• [What is needed]
Scan the listing that follows and report how many lines contain "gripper". Write the number alone.

• [Exercise data]
____________________
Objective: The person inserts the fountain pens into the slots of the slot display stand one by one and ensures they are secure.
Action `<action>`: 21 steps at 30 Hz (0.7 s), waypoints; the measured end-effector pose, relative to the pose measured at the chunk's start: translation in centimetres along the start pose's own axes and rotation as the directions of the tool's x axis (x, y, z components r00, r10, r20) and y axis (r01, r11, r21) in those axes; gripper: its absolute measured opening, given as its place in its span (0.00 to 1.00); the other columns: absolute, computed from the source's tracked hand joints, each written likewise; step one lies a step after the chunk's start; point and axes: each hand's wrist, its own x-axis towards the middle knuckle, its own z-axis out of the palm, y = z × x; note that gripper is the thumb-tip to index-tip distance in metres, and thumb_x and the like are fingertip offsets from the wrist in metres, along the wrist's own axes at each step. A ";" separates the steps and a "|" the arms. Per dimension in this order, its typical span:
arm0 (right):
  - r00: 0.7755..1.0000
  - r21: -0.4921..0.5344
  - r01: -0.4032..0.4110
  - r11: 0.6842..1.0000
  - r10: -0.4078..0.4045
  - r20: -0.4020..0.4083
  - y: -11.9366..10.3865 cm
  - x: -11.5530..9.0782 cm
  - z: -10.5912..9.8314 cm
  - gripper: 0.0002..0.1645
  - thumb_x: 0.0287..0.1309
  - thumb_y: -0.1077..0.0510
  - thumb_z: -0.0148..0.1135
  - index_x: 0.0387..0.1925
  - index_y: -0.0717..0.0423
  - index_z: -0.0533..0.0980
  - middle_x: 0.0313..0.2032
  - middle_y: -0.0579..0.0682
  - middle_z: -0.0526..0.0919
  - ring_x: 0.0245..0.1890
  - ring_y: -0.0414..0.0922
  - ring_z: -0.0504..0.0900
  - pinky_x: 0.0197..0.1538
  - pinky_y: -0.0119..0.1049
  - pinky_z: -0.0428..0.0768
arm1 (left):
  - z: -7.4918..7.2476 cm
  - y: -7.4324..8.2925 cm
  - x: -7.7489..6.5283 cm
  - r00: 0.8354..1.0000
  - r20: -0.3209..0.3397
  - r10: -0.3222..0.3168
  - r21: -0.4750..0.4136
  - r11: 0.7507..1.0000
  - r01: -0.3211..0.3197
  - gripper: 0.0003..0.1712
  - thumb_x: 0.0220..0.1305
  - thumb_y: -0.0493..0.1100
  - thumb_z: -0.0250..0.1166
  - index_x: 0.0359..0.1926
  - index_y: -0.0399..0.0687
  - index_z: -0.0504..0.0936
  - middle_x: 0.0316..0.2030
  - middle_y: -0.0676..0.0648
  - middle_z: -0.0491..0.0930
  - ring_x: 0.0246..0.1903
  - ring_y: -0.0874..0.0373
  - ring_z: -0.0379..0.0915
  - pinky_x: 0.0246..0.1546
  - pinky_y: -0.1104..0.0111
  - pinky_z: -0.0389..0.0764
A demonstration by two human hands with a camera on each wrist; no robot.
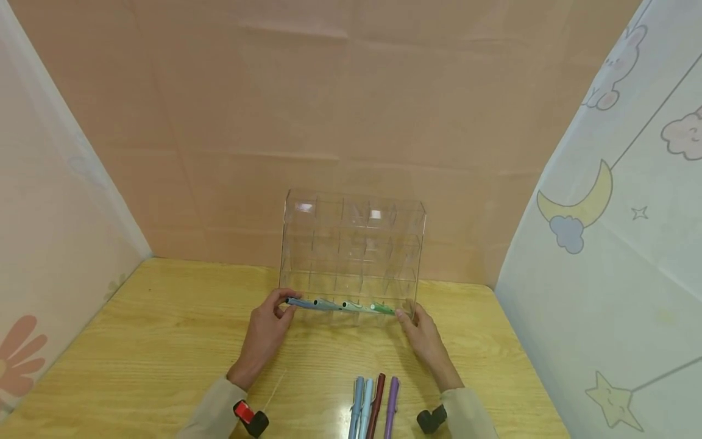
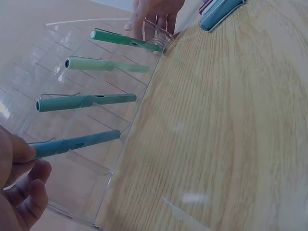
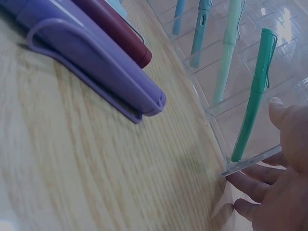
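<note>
A clear plastic rack [image 1: 353, 227] with rows of compartments stands on the table. In its lowest row, several pens lean side by side: a blue pen [image 2: 79, 142], a teal pen [image 2: 86, 101], a pale green pen [image 2: 98, 65] and a green pen [image 3: 251, 101]. My left hand [image 1: 264, 332], at the rack's lower left corner, pinches the capped end of the blue pen between thumb and fingers. At the opposite corner my right hand [image 1: 428, 344] grips the rack's side, thumb in front beside the green pen and fingers around the outer edge.
Nearer me on the wooden table [image 1: 181, 341] lie several loose pens: a greyish-blue pen [image 1: 356, 405], a light blue pen [image 1: 365, 405], a dark red pen [image 1: 376, 402] and a purple pen [image 1: 392, 405]. Behind the rack hangs an orange-brown cloth [image 1: 351, 110]; printed pale sheets [image 1: 598, 274] flank the table.
</note>
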 end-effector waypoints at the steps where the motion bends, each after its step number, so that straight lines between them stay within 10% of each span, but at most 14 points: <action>1: 1.000 0.002 -0.004 1.000 0.004 -0.001 0.0 0.0 0.0 0.47 0.82 0.36 0.50 0.83 0.64 0.54 0.81 0.69 0.58 0.79 0.73 0.60 0.77 0.71 0.63 | -0.1 0.0 0.0 1.000 0.001 -0.004 0.003 1.000 0.004 0.15 0.76 0.37 0.66 0.59 0.54 0.82 0.58 0.44 0.88 0.22 0.64 0.64 0.20 0.74 0.64; 21: 1.000 -0.018 -0.007 1.000 0.007 0.000 0.0 0.0 0.0 0.46 0.82 0.38 0.50 0.82 0.66 0.54 0.81 0.70 0.56 0.79 0.74 0.59 0.77 0.70 0.62 | -0.1 0.0 -0.1 1.000 0.020 -0.021 0.013 1.000 0.021 0.14 0.77 0.37 0.64 0.59 0.56 0.82 0.24 0.49 0.76 0.17 0.63 0.61 0.18 0.73 0.62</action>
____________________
• [Answer box]
3